4) In general, how do you think women are portrayed in opera?

I think in a lot of the standard (western European 18th and 19th century) repertoire, female characters are voiced with very little agency.  However, sometimes the plots leave enough space for interpretation that certain actions can be attributed to the female characters, even if that is not stated explicitly in the libretto.  It’s the “cracks” that interest me.  Whose idea was this, really?  Much more often than the words say, it’s the female character’s.  In Tabarro, did Luigi really go made with jealousy and kill Giorgetta’s abusive husband, leaving her destitute, or did Giorgetta need a way out so she found a man she would be able to convince to kill him?
Photo Credit: CoCo Boardman

5) How does this opera allow you to dismantle the traditional tropes of female characters in opera?

Doing this opera with an all female cast asks audiences to examine the privileges they give to and excuses they make for certain behaviors when they are coming from someone male, and examine how different these seem words seem coming out of a woman’s mouth.  When Rodolfo first meets Mimi, she is proactive in getting to know him, but almost immediately he repeatedly pressures her to “stay in” because it’s “so cold outside” after having already tried and been turned down for a kiss. She convinces him to go out instead by promising that she’ll keep her body very close to his.
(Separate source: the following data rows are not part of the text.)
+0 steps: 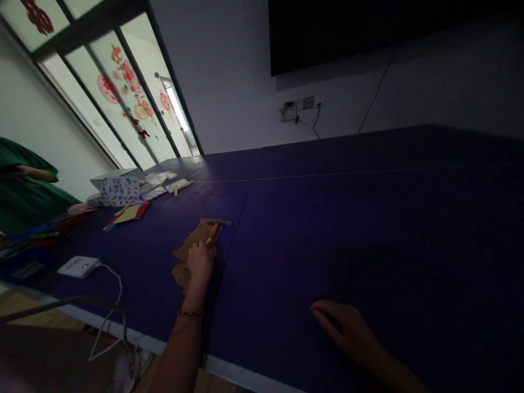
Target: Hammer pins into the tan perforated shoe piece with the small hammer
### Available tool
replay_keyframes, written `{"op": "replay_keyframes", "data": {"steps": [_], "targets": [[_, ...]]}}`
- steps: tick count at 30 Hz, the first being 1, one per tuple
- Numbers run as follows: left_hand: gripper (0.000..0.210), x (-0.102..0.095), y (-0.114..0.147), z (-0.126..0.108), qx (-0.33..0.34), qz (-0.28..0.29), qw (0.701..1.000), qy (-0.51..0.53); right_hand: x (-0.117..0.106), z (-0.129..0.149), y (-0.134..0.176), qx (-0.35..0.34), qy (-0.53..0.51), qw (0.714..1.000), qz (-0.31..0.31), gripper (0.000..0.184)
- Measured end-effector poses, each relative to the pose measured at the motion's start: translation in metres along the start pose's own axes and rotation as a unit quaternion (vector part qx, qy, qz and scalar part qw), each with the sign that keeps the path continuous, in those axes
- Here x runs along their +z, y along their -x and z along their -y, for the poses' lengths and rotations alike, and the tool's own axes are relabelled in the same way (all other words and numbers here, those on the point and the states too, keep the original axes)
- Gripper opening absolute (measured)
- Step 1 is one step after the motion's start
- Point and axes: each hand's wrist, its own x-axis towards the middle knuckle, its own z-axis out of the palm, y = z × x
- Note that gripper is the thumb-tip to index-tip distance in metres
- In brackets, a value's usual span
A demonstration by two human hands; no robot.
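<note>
My left hand [200, 260] is closed around the tan handle of a small hammer-like tool [213, 233], which has a grey bar across its far end. Under that hand and tool lies a torn piece of brown cardboard [180, 272] with ragged edges, resting on the purple tabletop [286, 234]. My right hand [347, 327] is over the table at the lower right, well apart from the cardboard. Its thumb and forefinger tips meet, and nothing shows between them. The fingers behind are in shadow.
A white box-shaped device [79, 266] with a white cable lies at the left. Beyond it are coloured papers [129, 214], a flower-patterned item [120, 191] and white packets [158, 183]. A person in green [28, 185] stands at the far left. Wall sockets [301, 106] are behind the table.
</note>
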Motion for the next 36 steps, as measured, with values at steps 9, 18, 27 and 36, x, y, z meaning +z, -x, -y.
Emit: {"op": "replay_keyframes", "data": {"steps": [9, 18, 27, 36], "targets": [[0.031, 0.008, -0.002, 0.005, -0.020, 0.025, 0.999, -0.006, 0.002, -0.004, 0.000, -0.002, 0.003, 1.000, -0.007, 0.022], [0.032, 0.008, -0.001, 0.005, -0.007, 0.001, 1.000, -0.020, 0.001, -0.003, 0.000, -0.007, 0.002, 1.000, -0.016, 0.022], [0.030, -0.009, -0.002, 0.003, -0.028, -0.008, 0.986, 0.162, -0.001, -0.002, -0.004, -0.004, 0.027, 1.000, -0.002, 0.026], [0.025, -0.055, 0.054, -0.077, -0.025, 0.211, 0.647, 0.732, -0.006, 0.007, -0.010, 0.050, -0.078, 0.992, -0.087, 0.027]]}}
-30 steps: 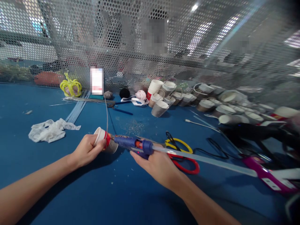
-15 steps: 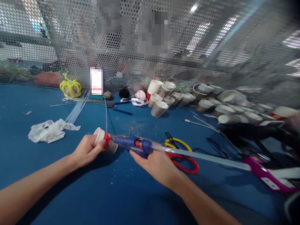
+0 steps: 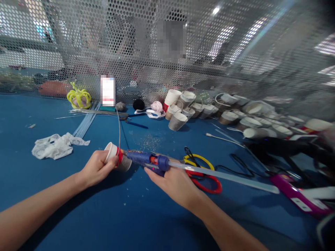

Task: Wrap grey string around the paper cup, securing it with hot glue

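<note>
Barely anything has shifted since a second ago; only the far end of the glue stick (image 3: pixel 225 175) sits nearer the glue gun (image 3: pixel 141 158). My left hand (image 3: pixel 96 168), fingers curled, grips the tilted paper cup (image 3: pixel 125 164) between both hands; my right hand (image 3: pixel 179 183) wraps the gun, nozzle at the cup's side.

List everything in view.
Held cup: one, white/red/grey, centre left
Glue gun: one, blue, centre
Glue stick: one, translucent, centre right
Scissors handles: two, yellow/red, right
Yarn balls: three, grey/black/pink, back
Other cups: many, mostly white/grey, back right
Lace: one bunch, white, left
Pliers: one, blue-handled, back
Crown-like object: one, yellow, back left
Screen: one, white, back left
Mesh: one, grey, back
Table: one, blue, below
Left hand: one, on held cup
Right hand: one, on glue gun
</note>
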A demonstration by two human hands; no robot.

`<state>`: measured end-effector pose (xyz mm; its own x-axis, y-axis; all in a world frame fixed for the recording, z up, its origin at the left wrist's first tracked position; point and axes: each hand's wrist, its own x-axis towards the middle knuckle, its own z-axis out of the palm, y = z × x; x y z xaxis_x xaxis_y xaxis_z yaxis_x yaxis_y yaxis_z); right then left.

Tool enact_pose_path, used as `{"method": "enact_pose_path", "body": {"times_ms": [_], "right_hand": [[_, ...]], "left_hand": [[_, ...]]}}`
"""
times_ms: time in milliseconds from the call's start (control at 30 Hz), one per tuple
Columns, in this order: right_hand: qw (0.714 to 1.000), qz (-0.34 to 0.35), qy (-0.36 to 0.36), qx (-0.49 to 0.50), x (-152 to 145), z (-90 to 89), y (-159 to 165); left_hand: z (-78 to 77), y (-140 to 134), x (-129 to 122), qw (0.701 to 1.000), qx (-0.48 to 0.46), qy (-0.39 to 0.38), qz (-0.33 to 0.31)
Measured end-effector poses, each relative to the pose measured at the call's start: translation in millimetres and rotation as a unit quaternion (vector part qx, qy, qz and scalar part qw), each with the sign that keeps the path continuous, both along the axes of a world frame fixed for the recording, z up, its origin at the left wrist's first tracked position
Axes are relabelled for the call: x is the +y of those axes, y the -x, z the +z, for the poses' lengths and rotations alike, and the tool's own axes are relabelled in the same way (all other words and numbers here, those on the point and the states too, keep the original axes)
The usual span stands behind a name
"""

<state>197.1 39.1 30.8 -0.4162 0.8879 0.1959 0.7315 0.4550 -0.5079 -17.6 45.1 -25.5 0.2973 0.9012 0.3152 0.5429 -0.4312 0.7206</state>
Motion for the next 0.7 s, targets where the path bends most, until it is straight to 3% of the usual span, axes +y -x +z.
{"method": "enact_pose_path", "body": {"times_ms": [700], "right_hand": [[0.999, 0.027, 0.039, -0.002, -4.6, 3.2, -2.1]], "left_hand": [[2.8, -1.3, -0.1, 0.999, -0.012, 0.032, 0.022]]}}
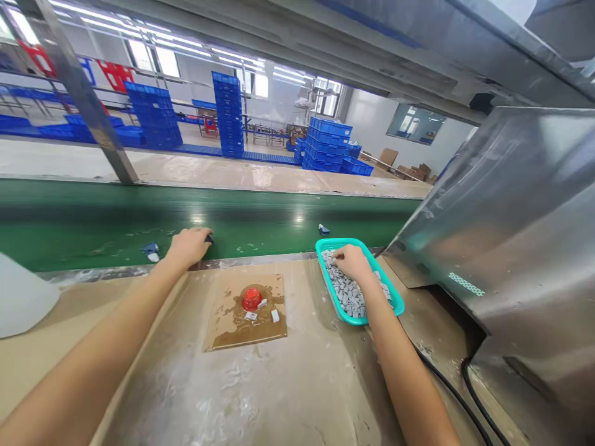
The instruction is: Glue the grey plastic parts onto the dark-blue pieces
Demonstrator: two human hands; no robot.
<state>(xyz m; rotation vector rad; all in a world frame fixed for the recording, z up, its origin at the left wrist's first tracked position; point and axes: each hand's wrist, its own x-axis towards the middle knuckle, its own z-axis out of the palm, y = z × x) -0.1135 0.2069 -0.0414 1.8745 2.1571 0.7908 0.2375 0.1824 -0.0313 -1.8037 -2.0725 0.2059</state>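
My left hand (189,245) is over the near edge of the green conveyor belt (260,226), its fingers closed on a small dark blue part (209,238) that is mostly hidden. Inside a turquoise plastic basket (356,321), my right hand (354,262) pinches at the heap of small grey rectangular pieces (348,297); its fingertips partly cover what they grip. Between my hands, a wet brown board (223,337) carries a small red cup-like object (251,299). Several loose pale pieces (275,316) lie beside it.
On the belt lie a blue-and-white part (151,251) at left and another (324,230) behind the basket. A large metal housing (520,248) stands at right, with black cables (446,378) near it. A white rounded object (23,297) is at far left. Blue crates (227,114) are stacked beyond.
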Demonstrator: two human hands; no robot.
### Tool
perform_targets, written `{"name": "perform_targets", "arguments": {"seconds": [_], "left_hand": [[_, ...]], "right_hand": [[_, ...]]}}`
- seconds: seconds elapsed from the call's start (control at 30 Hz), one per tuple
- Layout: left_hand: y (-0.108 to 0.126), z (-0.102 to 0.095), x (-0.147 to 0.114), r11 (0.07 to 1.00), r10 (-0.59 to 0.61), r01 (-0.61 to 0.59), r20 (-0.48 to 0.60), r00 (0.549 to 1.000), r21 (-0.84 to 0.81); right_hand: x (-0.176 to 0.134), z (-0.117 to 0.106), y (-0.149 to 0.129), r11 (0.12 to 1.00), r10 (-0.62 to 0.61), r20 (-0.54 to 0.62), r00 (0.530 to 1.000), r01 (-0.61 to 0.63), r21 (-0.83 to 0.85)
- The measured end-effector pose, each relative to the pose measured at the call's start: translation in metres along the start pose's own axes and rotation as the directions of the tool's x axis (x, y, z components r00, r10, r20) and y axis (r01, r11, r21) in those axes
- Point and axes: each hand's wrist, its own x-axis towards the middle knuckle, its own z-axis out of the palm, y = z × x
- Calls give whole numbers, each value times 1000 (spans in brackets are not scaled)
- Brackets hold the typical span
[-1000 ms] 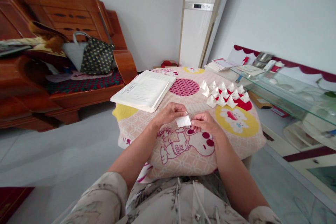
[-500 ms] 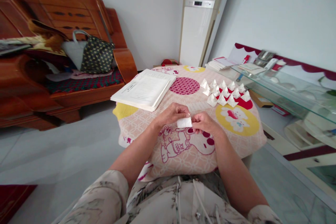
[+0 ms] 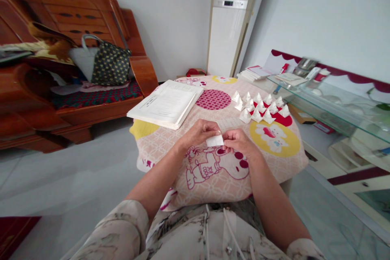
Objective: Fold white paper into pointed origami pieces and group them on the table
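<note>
A small folded piece of white paper (image 3: pixel 215 141) is held between my two hands, just above the patterned cloth. My left hand (image 3: pixel 201 132) is closed, its thumb and fingers pinching the paper's upper left side. At the right edge, my right hand (image 3: pixel 238 142) also pinches the paper, with its fingertips bunched together. Beyond my right hand stand several folded white paper shapes (image 3: pixel 257 114) with pointed tips, grouped in rows. A stack of printed paper sheets (image 3: pixel 166 103) lies on the cloth beyond my left hand.
The round table has a pink patterned tablecloth (image 3: pixel 170 187). On the right is a glass shelf (image 3: pixel 341 109) with a metal container and papers. A wooden sofa (image 3: pixel 100 109) with a dark patterned bag (image 3: pixel 111 65) stands to the left. A tall white air conditioner (image 3: pixel 227 40) is behind.
Both hands stay almost in place on the paper, which tilts very slightly. The whole view has shifted a little.
</note>
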Motion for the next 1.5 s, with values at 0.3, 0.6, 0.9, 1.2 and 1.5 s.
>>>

He finally agrees and then asks “But what happens when we got back?”  This exchange is usually presented as rakish or charming when a male singer is doing it.   I think hearing a woman sing those words, without our built-in cultural schema of excuses for them, that behavior is exposed as disrespect for consent.

6) What is your next project?

I have a few things I’m singing in Germany next season that I like a lot: Santuzza and Carmen (another pair of proactive women.) But what I’m really excited about is a project that’s just in its infancy.  I’m developing a pastiche opera with Grand Harmonie, a Boston-based period instrument ensemble with whom I staged a gulf-war era Fidelio last season.  We’ll be assembling operatic excerpts for which there are arrangements for wind octet, and creating a sort of installation of an opera, for an immersive experience, like being in a cabaret.  I like doing work where the research, the conceptual construction is at the center of it.